Work task: Set out the listing word for word. End with the line that contains "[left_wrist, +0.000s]".
[[ Input data open ]]
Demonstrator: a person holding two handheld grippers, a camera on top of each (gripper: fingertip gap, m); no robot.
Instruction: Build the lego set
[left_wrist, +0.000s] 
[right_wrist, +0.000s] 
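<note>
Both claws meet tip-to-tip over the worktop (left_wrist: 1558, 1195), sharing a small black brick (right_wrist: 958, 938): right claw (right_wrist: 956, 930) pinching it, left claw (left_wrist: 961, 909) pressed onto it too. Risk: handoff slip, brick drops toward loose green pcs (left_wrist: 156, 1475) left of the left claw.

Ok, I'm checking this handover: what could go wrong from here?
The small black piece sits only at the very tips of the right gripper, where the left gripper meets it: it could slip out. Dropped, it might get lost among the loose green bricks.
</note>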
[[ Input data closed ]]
Response:
Demonstrator: a person holding two handheld grippers, a camera on top of each (gripper: fingertip gap, m); no robot.
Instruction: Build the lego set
[left_wrist, +0.000s] 

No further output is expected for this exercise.